=== EXERCISE DETAILS ===
Look below and pull out each line with the word "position".
+++
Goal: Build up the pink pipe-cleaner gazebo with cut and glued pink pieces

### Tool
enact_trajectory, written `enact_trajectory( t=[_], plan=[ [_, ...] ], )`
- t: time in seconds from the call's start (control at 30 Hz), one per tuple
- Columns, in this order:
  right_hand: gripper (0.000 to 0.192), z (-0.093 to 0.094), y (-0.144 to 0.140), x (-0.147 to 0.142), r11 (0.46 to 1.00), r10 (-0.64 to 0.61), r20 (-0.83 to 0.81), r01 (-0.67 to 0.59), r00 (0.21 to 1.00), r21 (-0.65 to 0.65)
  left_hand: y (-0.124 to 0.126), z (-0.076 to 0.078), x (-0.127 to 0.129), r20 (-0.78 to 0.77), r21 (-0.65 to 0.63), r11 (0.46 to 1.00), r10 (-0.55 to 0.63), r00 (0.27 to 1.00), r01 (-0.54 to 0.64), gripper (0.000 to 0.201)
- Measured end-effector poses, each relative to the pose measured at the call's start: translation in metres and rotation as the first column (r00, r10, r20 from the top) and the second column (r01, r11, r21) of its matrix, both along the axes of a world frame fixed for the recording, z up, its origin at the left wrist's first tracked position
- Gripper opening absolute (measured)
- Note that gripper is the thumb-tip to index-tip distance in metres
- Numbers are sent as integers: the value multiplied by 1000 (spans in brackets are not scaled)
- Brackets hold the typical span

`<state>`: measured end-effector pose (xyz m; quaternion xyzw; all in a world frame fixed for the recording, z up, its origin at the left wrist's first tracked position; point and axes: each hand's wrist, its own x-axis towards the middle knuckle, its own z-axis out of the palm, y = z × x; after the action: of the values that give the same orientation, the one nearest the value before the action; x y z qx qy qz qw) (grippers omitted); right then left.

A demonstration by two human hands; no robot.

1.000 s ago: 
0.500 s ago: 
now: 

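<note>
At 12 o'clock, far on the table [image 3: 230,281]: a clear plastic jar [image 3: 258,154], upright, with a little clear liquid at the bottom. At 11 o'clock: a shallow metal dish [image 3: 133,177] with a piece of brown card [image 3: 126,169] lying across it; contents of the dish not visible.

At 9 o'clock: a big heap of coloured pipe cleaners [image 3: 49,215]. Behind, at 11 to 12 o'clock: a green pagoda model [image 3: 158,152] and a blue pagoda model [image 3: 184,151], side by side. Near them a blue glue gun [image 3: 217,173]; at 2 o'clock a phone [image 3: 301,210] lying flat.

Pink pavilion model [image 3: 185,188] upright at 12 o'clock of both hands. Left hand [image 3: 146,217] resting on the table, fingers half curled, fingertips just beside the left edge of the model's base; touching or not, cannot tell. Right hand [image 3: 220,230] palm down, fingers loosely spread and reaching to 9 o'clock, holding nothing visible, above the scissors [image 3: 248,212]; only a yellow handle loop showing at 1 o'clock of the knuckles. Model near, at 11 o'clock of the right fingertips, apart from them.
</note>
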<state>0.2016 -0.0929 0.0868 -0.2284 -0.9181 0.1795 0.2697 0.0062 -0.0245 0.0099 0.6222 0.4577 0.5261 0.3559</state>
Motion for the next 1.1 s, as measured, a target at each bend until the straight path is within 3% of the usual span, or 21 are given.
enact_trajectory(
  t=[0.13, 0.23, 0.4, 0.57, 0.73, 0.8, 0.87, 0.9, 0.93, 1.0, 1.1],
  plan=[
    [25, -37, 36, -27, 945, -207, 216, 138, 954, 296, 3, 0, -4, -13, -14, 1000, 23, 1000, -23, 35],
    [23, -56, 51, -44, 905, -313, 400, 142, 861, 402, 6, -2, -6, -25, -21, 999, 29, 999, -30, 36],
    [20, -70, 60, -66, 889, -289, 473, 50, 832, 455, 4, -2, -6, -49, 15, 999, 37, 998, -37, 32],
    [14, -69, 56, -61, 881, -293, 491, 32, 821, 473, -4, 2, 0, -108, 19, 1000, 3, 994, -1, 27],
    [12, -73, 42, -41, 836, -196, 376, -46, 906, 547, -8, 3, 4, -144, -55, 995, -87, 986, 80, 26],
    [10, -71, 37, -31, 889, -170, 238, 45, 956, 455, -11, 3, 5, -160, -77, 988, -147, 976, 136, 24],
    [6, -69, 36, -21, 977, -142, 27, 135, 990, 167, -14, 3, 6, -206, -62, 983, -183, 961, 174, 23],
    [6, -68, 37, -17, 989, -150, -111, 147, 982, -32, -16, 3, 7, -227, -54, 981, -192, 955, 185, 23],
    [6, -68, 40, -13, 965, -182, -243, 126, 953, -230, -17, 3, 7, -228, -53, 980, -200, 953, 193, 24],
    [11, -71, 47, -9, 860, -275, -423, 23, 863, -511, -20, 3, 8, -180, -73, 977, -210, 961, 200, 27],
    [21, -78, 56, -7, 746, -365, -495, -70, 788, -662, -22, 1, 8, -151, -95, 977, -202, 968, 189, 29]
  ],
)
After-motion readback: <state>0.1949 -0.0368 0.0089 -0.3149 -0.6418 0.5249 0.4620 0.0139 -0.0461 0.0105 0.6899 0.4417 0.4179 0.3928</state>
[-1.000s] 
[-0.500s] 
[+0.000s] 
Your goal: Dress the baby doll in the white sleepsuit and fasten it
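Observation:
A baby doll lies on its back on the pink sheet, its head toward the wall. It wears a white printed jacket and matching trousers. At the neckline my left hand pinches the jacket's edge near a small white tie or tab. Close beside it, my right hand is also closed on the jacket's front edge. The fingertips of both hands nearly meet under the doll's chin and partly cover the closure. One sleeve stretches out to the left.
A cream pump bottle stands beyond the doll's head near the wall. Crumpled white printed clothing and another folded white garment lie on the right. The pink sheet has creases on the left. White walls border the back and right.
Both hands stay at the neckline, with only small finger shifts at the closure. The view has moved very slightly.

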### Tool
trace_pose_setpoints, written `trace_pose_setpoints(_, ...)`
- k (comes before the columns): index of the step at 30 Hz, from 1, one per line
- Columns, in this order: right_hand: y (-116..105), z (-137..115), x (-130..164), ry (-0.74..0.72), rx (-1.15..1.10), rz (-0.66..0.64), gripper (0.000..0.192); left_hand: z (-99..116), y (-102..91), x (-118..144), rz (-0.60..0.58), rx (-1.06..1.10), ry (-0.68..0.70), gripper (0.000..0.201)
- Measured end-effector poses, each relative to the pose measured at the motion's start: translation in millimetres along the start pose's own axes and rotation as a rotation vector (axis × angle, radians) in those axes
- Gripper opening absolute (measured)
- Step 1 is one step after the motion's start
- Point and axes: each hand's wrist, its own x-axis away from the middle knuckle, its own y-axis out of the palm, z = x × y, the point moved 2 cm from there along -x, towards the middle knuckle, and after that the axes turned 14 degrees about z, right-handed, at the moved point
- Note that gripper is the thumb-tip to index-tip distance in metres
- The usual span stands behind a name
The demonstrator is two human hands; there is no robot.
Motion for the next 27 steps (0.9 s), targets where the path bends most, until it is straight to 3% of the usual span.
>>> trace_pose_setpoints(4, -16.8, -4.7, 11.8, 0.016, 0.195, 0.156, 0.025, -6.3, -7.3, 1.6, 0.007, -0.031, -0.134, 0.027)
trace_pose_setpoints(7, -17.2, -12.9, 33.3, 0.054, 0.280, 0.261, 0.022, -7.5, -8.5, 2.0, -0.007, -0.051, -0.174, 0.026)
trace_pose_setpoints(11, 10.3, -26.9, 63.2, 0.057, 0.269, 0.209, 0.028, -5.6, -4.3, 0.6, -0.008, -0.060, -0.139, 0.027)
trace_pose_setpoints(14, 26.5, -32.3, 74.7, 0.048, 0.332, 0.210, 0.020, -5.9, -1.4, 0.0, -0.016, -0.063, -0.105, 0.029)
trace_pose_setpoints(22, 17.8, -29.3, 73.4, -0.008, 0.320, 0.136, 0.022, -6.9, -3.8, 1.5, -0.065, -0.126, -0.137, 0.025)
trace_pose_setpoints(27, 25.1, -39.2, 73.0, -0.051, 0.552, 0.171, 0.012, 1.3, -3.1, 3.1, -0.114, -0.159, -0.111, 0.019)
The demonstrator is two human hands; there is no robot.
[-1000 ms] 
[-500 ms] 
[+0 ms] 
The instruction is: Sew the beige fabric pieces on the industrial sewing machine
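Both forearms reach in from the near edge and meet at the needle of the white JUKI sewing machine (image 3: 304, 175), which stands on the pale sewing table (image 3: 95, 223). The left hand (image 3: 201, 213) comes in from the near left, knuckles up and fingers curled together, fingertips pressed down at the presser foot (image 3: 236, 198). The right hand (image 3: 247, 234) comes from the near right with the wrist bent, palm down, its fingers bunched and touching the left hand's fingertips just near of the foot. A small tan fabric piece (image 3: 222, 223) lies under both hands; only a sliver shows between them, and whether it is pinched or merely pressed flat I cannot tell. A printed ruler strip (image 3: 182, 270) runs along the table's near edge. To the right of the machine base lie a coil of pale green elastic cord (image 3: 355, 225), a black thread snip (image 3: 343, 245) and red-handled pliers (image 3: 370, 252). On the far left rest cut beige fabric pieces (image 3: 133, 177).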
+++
=== WRITTEN RESPONSE ===
- Measured end-effector poses, each relative to the pose measured at the call's start: translation in metres and rotation as the first column (r00, r10, r20 from the top) and the second column (r01, r11, r21) of its matrix, both along the axes of a world frame fixed for the recording, z up, its origin at the left wrist's first tracked position
`<state>`: measured end-effector pose (xyz m; quaternion xyzw; all in a world frame fixed for the recording, z up, its origin at the left wrist's first tracked position; point and axes: each hand's wrist, its own x-axis towards the middle knuckle, its own z-axis out of the palm, y = z × x; after the action: of the values that give the same orientation, the one nearest the value before the action; x y z qx qy qz qw) (grippers omitted); right then left.

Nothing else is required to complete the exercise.